Mr. Chenok serves in numerous industry leadership positions. He is a CIO SAGE and member of the Research Advisory Council with the Partnership for Public Service, Fellow of the National Academy of Public Administration, Member of the Board of Directors for the Senior Executives Association, Member of the Government Accountability Office Polaris Advisory Council for Science and Technology, Member of the American University IT Executive Council, and Mentor with the Global Policy, Diplomacy, and Sustainability Fellowship.  Previously, he served as Chair of the Industry Advisory Council (IAC) for the government-led American Council for Technology (ACT), Chair of the Cyber Subcommittee of the DHS Data Privacy and Integrity Advisory Committee, Chair of the NIST-sponsored Federal Information Security and Privacy Advisory Board, and two-time Cybersecurity commission member with the Center for Strategic and International Studies. Mr. Chenok also generally advises public sector leaders on a wide range of management issues. Finally, Mr. Chenok serves as an Adjunct Associate Professor with the LBJ School of Public Affairs at the University of Texas in Austin, teaching at the school's Washington, DC Center.  

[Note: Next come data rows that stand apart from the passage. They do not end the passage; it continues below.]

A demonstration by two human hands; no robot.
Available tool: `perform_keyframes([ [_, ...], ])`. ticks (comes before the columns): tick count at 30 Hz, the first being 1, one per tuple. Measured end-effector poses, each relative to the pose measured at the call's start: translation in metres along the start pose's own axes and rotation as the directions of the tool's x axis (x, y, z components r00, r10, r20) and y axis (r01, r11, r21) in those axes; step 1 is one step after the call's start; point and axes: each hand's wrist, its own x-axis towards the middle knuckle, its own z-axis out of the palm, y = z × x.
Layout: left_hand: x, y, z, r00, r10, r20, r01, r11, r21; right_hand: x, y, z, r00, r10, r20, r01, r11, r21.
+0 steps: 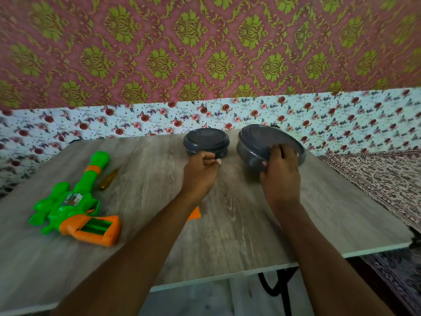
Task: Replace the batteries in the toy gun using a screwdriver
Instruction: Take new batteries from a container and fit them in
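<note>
The green and orange toy gun [75, 201] lies on the left of the wooden table [227, 224], with the battery bay in its orange grip uncovered. A screwdriver with an amber handle [108, 179] lies beside the barrel. An orange piece [195, 214], partly hidden, shows from under my left forearm. My left hand [200, 173] is at the front of the small dark lidded container [206, 141], fingers curled with the thumb against them; I cannot tell whether it holds anything. My right hand [281, 176] grips the near rim of the large dark lidded container [262, 139].
The table's near edge runs across the lower part of the view, with a black metal leg [276, 283] under it. A floral cloth [319, 115] hangs behind the table. A patterned fabric [376, 179] lies off the right edge.
</note>
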Motion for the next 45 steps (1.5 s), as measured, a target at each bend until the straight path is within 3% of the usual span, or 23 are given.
perform_keyframes([
  [2, -0.013, 0.011, -0.002, 0.989, -0.109, 0.097, 0.129, 0.966, -0.225, -0.013, -0.01, -0.007, 0.998, -0.039, -0.044, 0.043, 0.995, 0.092],
  [4, -0.025, 0.021, -0.009, 0.958, -0.18, 0.223, 0.263, 0.861, -0.435, -0.027, -0.021, -0.015, 0.988, -0.085, -0.132, 0.114, 0.967, 0.23],
  [6, -0.037, 0.028, -0.02, 0.931, -0.155, 0.329, 0.333, 0.727, -0.6, -0.043, -0.035, -0.02, 0.966, -0.123, -0.226, 0.197, 0.918, 0.343],
  [9, -0.05, 0.028, -0.047, 0.925, -0.077, 0.372, 0.345, 0.582, -0.736, -0.065, -0.054, -0.027, 0.945, -0.156, -0.286, 0.282, 0.833, 0.476],
  [14, -0.051, 0.009, -0.087, 0.9, 0.075, 0.429, 0.325, 0.541, -0.776, -0.078, -0.072, -0.027, 0.929, -0.23, -0.292, 0.364, 0.718, 0.593],
  [18, -0.053, 0.0, -0.104, 0.873, 0.176, 0.455, 0.33, 0.472, -0.817, -0.077, -0.084, -0.025, 0.937, -0.266, -0.226, 0.348, 0.651, 0.675],
  [23, -0.051, -0.01, -0.105, 0.802, 0.318, 0.505, 0.332, 0.465, -0.821, -0.071, -0.098, -0.016, 0.92, -0.298, -0.253, 0.39, 0.642, 0.66],
  [27, -0.047, -0.017, -0.106, 0.861, 0.261, 0.437, 0.263, 0.507, -0.821, -0.061, -0.101, -0.02, 0.901, -0.372, -0.223, 0.418, 0.606, 0.677],
  [31, -0.045, -0.017, -0.11, 0.873, 0.18, 0.453, 0.324, 0.481, -0.815, -0.049, -0.102, -0.026, 0.869, -0.454, -0.194, 0.447, 0.556, 0.7],
  [37, -0.043, -0.019, -0.112, 0.844, 0.248, 0.475, 0.339, 0.439, -0.832, -0.032, -0.101, -0.027, 0.792, -0.559, -0.246, 0.573, 0.541, 0.616],
  [45, -0.05, -0.014, -0.113, 0.904, 0.243, 0.351, 0.235, 0.403, -0.885, -0.024, -0.103, -0.034, 0.719, -0.656, -0.228, 0.655, 0.531, 0.537],
])
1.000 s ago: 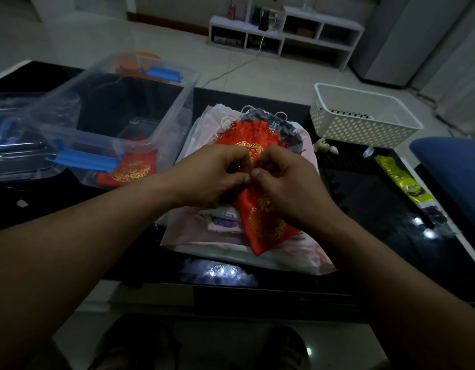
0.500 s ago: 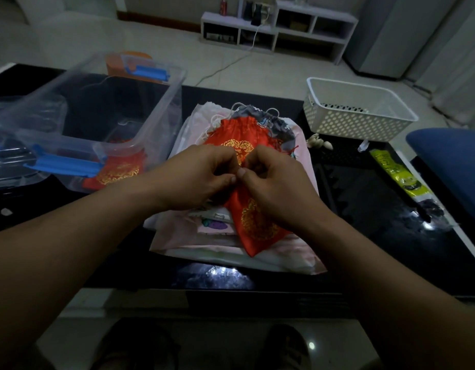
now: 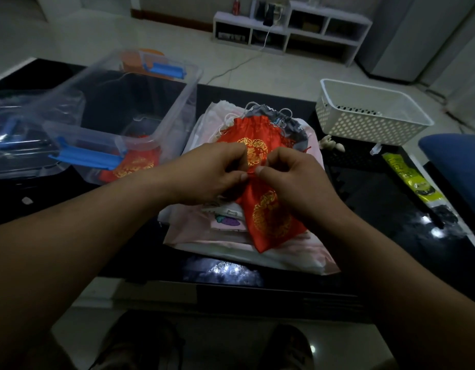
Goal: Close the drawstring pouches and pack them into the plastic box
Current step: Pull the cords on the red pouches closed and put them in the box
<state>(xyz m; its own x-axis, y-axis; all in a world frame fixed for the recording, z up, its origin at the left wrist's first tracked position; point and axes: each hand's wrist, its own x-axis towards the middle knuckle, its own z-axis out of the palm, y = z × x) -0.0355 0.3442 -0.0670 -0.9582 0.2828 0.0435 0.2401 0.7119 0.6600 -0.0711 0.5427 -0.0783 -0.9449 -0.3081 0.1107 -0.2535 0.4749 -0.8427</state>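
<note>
**Both hands pinch the mouth of a red pouch over the pile**

Head view: The left hand [image 3: 215,172] and the right hand [image 3: 292,182] meet in the middle of the frame, fingers curled. Each pinches the top edge of the red pouch [image 3: 271,220] between thumb and forefinger, the two thumb tips almost touching. Whether they grip the cord or the cloth itself is too small to tell. The body of the red pouch, with its gold emblem, hangs below the hands and lies on a pile of pale pouches [image 3: 311,244] on the black counter [image 3: 377,198]. Just behind the hands, on the same pile, lies a second red pouch [image 3: 253,129] with its top gathered, and a grey pouch [image 3: 293,126] lies partly under it.

To the left of the pile stands the clear plastic box [image 3: 177,124], open, with blue latches. A packed pouch [image 3: 135,165], red and gold, lies in its near corner. The box's clear lid [image 3: 30,116] lies farther left.

To the right, at the far edge of the counter, stands a white perforated basket [image 3: 369,121]. A yellow-green packet [image 3: 409,177] lies near the right edge.
</note>
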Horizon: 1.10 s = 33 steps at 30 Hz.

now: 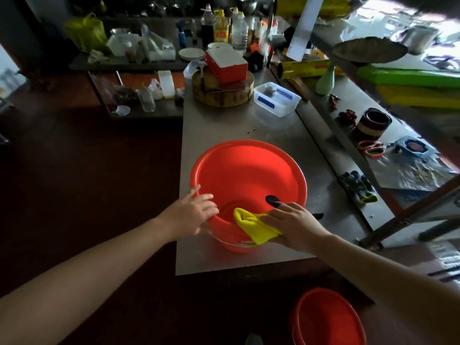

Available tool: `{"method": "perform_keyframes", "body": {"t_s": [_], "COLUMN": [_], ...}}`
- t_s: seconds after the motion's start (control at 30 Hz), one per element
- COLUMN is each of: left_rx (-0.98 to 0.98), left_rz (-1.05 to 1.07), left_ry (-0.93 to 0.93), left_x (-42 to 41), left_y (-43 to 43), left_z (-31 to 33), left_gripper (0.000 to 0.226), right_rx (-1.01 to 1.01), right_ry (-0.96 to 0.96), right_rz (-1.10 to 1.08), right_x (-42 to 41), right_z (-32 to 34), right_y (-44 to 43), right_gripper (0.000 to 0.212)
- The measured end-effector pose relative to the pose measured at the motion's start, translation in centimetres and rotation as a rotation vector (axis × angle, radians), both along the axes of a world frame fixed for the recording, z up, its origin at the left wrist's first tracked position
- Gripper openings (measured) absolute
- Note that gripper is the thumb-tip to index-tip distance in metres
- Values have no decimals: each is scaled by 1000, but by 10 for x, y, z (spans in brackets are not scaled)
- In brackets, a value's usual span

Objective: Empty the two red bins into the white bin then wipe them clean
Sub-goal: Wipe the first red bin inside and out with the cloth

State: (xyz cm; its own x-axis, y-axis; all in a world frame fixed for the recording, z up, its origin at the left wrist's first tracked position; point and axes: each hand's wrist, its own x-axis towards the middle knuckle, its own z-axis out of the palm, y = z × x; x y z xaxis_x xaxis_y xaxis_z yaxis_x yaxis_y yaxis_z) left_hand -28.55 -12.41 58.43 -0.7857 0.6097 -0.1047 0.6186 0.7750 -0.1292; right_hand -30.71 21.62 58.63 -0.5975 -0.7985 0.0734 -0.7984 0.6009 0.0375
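A large red bin (249,175) stands on the steel table (224,125) near its front edge, and its inside looks bare. My left hand (193,215) rests on the bin's near-left rim with fingers spread. My right hand (296,226) presses a folded yellow cloth (254,226) against the near rim, part of the cloth hanging inside the bin. A second red bin (326,319) sits on the floor at the lower right, partly cut off by the frame. No white bin is in sight.
Behind the bin are a clear plastic box (276,98) and a round wooden block (224,92) with a red-and-white box on it. Bottles crowd the back. To the right runs a lower shelf (353,150) with gloves, scissors and a dark cup.
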Motion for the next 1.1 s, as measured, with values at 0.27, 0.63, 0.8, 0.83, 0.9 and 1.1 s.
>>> {"method": "perform_keyframes", "body": {"t_s": [0.27, 0.63, 0.8, 0.83, 0.9, 1.1], "left_rx": [336, 216, 121, 155, 237, 287], "left_rz": [-39, -7, -151, -153, -119, -170], "left_ry": [104, 173, 252, 263, 274, 314], "left_x": [28, -4, 16, 21, 28, 17], "left_y": [29, -20, 7, 16, 28, -13], "left_z": [-13, -7, -14, -19, -24, -23], "left_gripper": [48, 38, 58, 55, 45, 25], "right_rx": [-11, -10, 33, 34, 30, -98], "right_ry": [-39, 16, 3, -20, -57, 37], "right_rz": [-126, -21, -172, -203, -236, -17], "right_x": [28, -8, 27, 33, 42, 27], "right_z": [-9, -1, -4, -6, -10, -14], "right_y": [-42, 14, -34, -47, -64, -15], "right_gripper": [68, 61, 60, 62, 69, 64]}}
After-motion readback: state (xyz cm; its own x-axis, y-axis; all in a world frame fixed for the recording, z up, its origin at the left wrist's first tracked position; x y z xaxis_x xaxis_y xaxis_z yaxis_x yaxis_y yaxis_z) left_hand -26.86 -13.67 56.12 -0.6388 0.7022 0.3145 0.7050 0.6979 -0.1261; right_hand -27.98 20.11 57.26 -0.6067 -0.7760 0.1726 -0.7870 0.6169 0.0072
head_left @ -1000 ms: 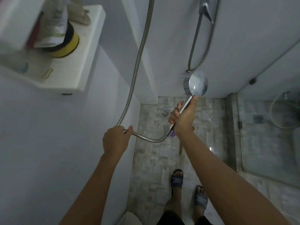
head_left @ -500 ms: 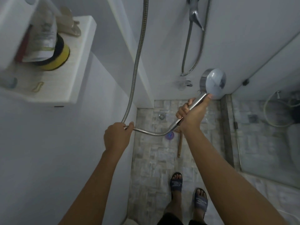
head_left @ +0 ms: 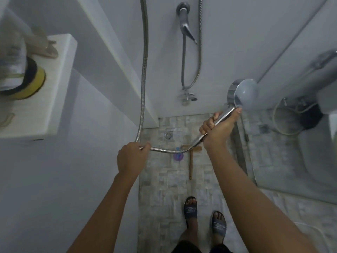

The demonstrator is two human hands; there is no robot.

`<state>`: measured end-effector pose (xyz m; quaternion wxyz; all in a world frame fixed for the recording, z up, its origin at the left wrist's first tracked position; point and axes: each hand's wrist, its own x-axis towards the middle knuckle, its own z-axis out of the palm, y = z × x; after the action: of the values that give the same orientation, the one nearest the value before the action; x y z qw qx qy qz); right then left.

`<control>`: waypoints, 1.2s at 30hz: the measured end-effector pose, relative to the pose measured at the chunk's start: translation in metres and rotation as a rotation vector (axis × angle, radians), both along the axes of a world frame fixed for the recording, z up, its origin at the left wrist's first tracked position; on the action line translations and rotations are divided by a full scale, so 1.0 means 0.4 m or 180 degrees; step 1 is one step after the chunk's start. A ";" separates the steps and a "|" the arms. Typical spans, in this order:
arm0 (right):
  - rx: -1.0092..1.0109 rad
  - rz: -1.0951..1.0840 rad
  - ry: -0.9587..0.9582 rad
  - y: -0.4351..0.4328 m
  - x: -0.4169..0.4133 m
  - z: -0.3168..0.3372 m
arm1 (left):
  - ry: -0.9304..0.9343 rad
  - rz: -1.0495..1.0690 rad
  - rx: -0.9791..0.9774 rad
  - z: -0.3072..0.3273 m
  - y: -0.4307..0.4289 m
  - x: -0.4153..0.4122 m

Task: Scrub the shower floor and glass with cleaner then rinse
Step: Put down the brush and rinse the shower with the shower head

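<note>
Your right hand (head_left: 217,130) holds the shower head (head_left: 246,94) by its chrome handle. The grip is curled round the handle, with the thumb laid along it toward the head. The head is raised at the far right, in front of the corner where the far wall meets the glass panel (head_left: 291,170).

Your left hand (head_left: 132,157) holds the metal hose (head_left: 144,70). This grip is wrapped round the hose at the point where it comes down from above and bends to the right. Between your two hands the hose sags in a shallow curve.

The shower floor (head_left: 164,189), of pale mottled tile, runs from your feet to the far wall. A square drain (head_left: 168,136) is set in its far left corner. A wooden-handled brush (head_left: 191,161) lies on the tiles beyond your feet, with a small purple item (head_left: 178,157) just to its left. What that item is cannot be determined.

Both feet, in dark sandals (head_left: 190,209), stand on the near part of the floor.

A wall tap (head_left: 184,21) is fixed high on the far wall. A white shelf (head_left: 54,88) on the left carries a blurred yellow-and-black container (head_left: 27,84).
</note>
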<state>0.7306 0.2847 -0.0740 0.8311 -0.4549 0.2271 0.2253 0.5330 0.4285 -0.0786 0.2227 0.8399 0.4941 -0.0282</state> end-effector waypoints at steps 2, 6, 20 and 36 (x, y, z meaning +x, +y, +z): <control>-0.0079 -0.0077 -0.0056 -0.036 0.021 0.013 | -0.0039 -0.0050 -0.0060 0.000 -0.028 0.031; -0.0242 -0.0087 -0.0148 -0.111 0.053 0.040 | -0.0119 -0.0304 -0.0184 0.009 -0.085 0.115; -0.0705 -0.0130 -0.0236 -0.244 0.163 0.082 | -0.0178 -0.0677 -0.0144 0.002 -0.172 0.313; -0.1530 -0.0148 -0.0817 -0.376 0.455 0.014 | 0.0197 -0.1078 -0.0489 -0.084 -0.330 0.644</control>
<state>0.9127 0.1344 -0.0684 0.7262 -0.6586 0.1772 0.0862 0.7907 0.2965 -0.1122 0.2630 0.8903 0.3487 -0.1288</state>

Before joining IBM, Mr. Chenok was a Senior Vice President for Civilian Operations with Pragmatics, and prior to that was a Vice President for Business Solutions and Offerings with SRA International.

As a career Government executive, Mr. Chenok served as Branch Chief for Information Policy and Technology with the Office of Management and Budget, where he led a staff with oversight of federal information and IT policy, including electronic government, computer security, privacy and IT budgeting. Prior to that, he served as Assistant Branch Chief and Desk Officer for Education, Labor, HHS, and related agencies in OMB's Office of Information and Regulatory Affairs. Mr. Chenok began his government service as an analyst with the Congressional Office of Technology Assessment, and left government service at the end of 2003.

In 2008, Mr. Chenok served on President Barack Obama’s transition team as the Government lead for the Technology, Innovation, and Government Reform group, and as a member of the OMB Agency Review Team.

Mr. Chenok has won numerous honors and awards, including a 2010 Federal 100 winner for his work on the presidential transition, the 2016 Eagle Award for Industry Executive of the Year, and the 2002 Federal CIO Council Azimuth Award for Government Executive of the Year.

Mr. Chenok earned a BA from Columbia University and a Master of Public Policy degree from Harvard's Kennedy School of Government.